* **What you have to do**:
The entries are to be written out word for word, with their images left out.

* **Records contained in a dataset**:
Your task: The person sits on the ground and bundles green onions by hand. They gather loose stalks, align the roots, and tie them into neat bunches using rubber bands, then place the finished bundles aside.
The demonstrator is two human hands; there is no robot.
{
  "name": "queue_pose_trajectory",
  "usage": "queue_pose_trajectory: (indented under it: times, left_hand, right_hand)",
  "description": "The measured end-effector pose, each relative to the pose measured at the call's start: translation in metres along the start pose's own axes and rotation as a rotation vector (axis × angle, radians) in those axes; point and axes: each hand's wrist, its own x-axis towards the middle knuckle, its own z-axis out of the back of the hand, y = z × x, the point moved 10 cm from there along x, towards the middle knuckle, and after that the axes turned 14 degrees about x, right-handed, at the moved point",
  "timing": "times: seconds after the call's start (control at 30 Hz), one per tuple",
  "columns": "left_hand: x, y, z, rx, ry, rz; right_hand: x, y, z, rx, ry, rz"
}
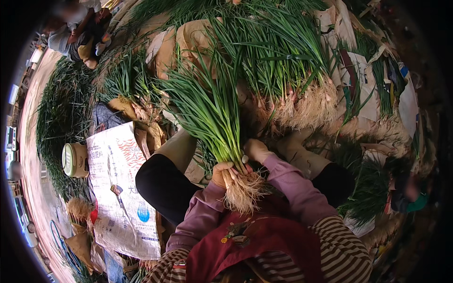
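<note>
A bunch of spring onions (230, 134) is held upright over my lap, its green leaves fanning away from me and its pale stringy roots (244, 192) hanging towards my apron. My left hand (220, 173) wraps the left side of the bunch just above the roots, thumb across the stems. From the other side my right hand (256, 150) grips the stems, its thumb end against them; most of its fingers are hidden. Beyond my hands lies a row of more spring onions (290, 70), roots facing me.
A printed woven sack (124, 198) spreads by my left knee, with a lidded plastic tub (75, 160) beside it. Loose green leaves (63, 123) are heaped further left. Brown sacking (198, 42) lies ahead. Another person (83, 35) sits at the far left; more onions (368, 184) lie right.
</note>
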Motion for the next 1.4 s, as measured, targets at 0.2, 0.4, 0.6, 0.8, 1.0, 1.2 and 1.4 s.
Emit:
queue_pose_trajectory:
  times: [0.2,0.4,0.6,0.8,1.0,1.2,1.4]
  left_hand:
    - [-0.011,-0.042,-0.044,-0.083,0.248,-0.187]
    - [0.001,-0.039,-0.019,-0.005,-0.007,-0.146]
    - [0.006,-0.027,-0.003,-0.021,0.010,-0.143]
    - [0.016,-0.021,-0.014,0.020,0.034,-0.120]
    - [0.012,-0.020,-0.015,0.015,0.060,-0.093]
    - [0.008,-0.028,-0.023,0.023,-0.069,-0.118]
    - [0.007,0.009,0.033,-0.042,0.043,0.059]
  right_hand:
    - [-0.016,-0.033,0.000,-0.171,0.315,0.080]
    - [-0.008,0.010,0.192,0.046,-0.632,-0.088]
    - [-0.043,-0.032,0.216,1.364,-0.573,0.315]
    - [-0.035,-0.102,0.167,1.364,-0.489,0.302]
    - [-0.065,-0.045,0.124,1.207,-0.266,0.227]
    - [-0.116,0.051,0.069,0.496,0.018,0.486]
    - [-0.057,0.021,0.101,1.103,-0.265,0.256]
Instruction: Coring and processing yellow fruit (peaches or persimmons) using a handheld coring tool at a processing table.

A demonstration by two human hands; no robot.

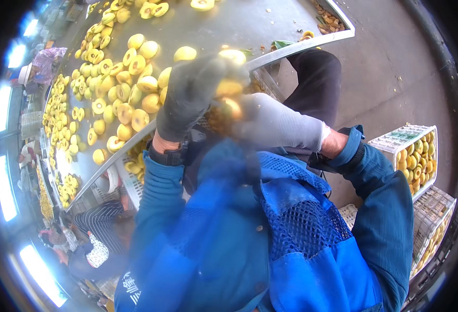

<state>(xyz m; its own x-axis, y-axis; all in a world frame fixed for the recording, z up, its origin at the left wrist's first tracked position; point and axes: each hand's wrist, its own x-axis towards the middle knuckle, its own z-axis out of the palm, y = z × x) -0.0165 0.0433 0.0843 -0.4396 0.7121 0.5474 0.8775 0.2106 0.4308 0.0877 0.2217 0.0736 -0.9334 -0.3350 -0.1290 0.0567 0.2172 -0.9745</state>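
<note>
My left hand [192,93], in a dark grey glove, reaches over the near edge of a metal table [229,27]. Its fingers are by a yellow halved fruit [229,89] at the table's edge; blur hides whether they grip it. My right hand [266,117], in a light grey knitted glove, is close beside the left, its fingers blurred near an orange-yellow fruit piece [232,109]. What it holds cannot be told. Many yellow fruit halves [137,64], some with a brown hollow or stone in the middle, lie on the table to the left of my hands.
White plastic crates of fruit [416,160] stand on the floor at the right. Brown stones or scraps [330,23] lie in the table's far corner. Under the near table edge is a crate [129,181] with fruit. Other people [96,249] sit at the left, near further tables.
</note>
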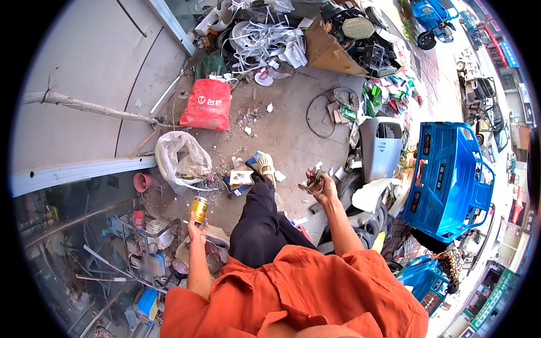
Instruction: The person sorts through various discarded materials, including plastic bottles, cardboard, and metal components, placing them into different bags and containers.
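Observation:
My left hand (197, 227) holds a yellow metal can (199, 208) upright by its lower part, just below an open translucent plastic bag (183, 158). My right hand (322, 189), palm up, holds a small bundle of curved, dull brownish pieces (313, 181); their kind is unclear. Between the two hands, my foot in a cream shoe (266, 163) stands beside a flattened blue and white packet (241, 178). Small bits of debris lie scattered over the concrete floor about the foot and the bag.
Beyond the feet lie a red bag (207, 104), a heap of white plastic strips (262, 45) and a cardboard sheet (334, 48). A grey plastic casing (381, 148) and tyres are at the right, near a blue cargo tricycle (449, 179). Metal frames (141, 249) crowd the left.

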`<state>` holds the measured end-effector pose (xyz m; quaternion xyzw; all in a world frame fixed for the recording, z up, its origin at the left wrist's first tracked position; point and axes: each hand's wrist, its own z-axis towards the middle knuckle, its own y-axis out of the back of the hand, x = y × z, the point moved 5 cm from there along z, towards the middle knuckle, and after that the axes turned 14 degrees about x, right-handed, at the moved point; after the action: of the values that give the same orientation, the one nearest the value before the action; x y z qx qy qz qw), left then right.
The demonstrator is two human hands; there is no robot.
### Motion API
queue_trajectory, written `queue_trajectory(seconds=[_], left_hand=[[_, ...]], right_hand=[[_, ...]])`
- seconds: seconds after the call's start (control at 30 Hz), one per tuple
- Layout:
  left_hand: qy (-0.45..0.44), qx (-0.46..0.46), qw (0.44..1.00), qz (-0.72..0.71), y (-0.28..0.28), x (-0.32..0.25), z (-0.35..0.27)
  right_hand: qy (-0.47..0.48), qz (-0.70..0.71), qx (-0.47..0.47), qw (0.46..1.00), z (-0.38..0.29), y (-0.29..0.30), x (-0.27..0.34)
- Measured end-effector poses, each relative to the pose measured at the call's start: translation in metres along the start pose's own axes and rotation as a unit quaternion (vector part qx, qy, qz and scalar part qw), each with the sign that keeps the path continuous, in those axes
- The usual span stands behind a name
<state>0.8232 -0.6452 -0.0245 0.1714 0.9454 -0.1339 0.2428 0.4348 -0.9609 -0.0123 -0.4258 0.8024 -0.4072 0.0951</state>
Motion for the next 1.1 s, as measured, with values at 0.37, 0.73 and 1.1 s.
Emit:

* **Final answer**:
Your task: The person sits on the ground and bundles green onions by hand. They gather loose stalks, align the roots, and tie them into neat bunches using rubber bands, then place the finished bundles aside.
The demonstrator is two human hands; there is no robot.
{
  "name": "queue_pose_trajectory",
  "usage": "queue_pose_trajectory: (indented under it: times, left_hand, right_hand)",
  "description": "The measured end-effector pose, each relative to the pose measured at the call's start: translation in metres along the start pose's own axes and rotation as a rotation vector (axis × angle, radians) in those axes; point and axes: each hand's wrist, its own x-axis towards the middle knuckle, its own z-axis out of the back of the hand, y = z × x, the point moved 10 cm from there along x, towards the middle knuckle, and after that the axes turned 14 degrees about x, right-handed, at the moved point",
  "timing": "times: seconds after the call's start (control at 30 Hz), one per tuple",
  "columns": "left_hand: x, y, z, rx, ry, rz; right_hand: x, y, z, rx, ry, rz"
}
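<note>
A bunch of spring onions (230, 134) is held upright over my lap, its green leaves fanning away from me and its pale stringy roots (244, 192) hanging towards my apron. My left hand (220, 173) wraps the left side of the bunch just above the roots, thumb across the stems. From the other side my right hand (256, 150) grips the stems, its thumb end against them; most of its fingers are hidden. Beyond my hands lies a row of more spring onions (290, 70), roots facing me.
A printed woven sack (124, 198) spreads by my left knee, with a lidded plastic tub (75, 160) beside it. Loose green leaves (63, 123) are heaped further left. Brown sacking (198, 42) lies ahead. Another person (83, 35) sits at the far left; more onions (368, 184) lie right.
</note>
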Motion for the next 1.4 s, as measured, targets at 0.2, 0.4, 0.6, 0.8, 1.0, 1.2 and 1.4 s.
Emit:
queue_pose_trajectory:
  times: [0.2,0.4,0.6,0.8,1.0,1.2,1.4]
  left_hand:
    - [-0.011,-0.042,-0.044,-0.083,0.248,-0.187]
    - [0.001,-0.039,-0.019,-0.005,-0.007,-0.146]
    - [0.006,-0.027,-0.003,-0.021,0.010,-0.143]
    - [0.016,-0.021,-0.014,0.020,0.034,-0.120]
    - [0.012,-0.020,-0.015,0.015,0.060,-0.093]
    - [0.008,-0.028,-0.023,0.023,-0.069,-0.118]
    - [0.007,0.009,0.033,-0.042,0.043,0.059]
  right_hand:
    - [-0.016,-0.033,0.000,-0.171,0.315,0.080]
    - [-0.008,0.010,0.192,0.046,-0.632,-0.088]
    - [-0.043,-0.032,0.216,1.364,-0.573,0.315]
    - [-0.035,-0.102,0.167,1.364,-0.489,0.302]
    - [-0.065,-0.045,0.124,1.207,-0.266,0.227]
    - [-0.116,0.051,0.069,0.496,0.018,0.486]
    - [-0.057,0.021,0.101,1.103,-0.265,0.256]
Instruction: Coring and processing yellow fruit (peaches or persimmons) using a handheld coring tool at a processing table.

A demonstration by two human hands; no robot.


<state>(xyz m; its own x-axis, y-axis; all in a world frame fixed for the recording, z up, its origin at the left wrist's first tracked position; point and axes: each hand's wrist, its own x-axis towards the middle knuckle, its own z-axis out of the palm, y = z × x) -0.0165 0.0433 0.0843 -0.4396 0.7121 0.5474 0.8775 0.2106 0.4308 0.0877 0.2217 0.0736 -0.9334 -0.3350 -0.1290 0.0567 0.2172 -0.9745</state>
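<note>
My left hand [192,93], in a dark grey glove, reaches over the near edge of a metal table [229,27]. Its fingers are by a yellow halved fruit [229,89] at the table's edge; blur hides whether they grip it. My right hand [266,117], in a light grey knitted glove, is close beside the left, its fingers blurred near an orange-yellow fruit piece [232,109]. What it holds cannot be told. Many yellow fruit halves [137,64], some with a brown hollow or stone in the middle, lie on the table to the left of my hands.
White plastic crates of fruit [416,160] stand on the floor at the right. Brown stones or scraps [330,23] lie in the table's far corner. Under the near table edge is a crate [129,181] with fruit. Other people [96,249] sit at the left, near further tables.
</note>
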Instruction: The person sorts through various discarded materials, including plastic bottles, cardboard, and metal components, placing them into different bags and containers.
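Observation:
My left hand (197, 227) holds a yellow metal can (199, 208) upright by its lower part, just below an open translucent plastic bag (183, 158). My right hand (322, 189), palm up, holds a small bundle of curved, dull brownish pieces (313, 181); their kind is unclear. Between the two hands, my foot in a cream shoe (266, 163) stands beside a flattened blue and white packet (241, 178). Small bits of debris lie scattered over the concrete floor about the foot and the bag.
Beyond the feet lie a red bag (207, 104), a heap of white plastic strips (262, 45) and a cardboard sheet (334, 48). A grey plastic casing (381, 148) and tyres are at the right, near a blue cargo tricycle (449, 179). Metal frames (141, 249) crowd the left.
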
`<state>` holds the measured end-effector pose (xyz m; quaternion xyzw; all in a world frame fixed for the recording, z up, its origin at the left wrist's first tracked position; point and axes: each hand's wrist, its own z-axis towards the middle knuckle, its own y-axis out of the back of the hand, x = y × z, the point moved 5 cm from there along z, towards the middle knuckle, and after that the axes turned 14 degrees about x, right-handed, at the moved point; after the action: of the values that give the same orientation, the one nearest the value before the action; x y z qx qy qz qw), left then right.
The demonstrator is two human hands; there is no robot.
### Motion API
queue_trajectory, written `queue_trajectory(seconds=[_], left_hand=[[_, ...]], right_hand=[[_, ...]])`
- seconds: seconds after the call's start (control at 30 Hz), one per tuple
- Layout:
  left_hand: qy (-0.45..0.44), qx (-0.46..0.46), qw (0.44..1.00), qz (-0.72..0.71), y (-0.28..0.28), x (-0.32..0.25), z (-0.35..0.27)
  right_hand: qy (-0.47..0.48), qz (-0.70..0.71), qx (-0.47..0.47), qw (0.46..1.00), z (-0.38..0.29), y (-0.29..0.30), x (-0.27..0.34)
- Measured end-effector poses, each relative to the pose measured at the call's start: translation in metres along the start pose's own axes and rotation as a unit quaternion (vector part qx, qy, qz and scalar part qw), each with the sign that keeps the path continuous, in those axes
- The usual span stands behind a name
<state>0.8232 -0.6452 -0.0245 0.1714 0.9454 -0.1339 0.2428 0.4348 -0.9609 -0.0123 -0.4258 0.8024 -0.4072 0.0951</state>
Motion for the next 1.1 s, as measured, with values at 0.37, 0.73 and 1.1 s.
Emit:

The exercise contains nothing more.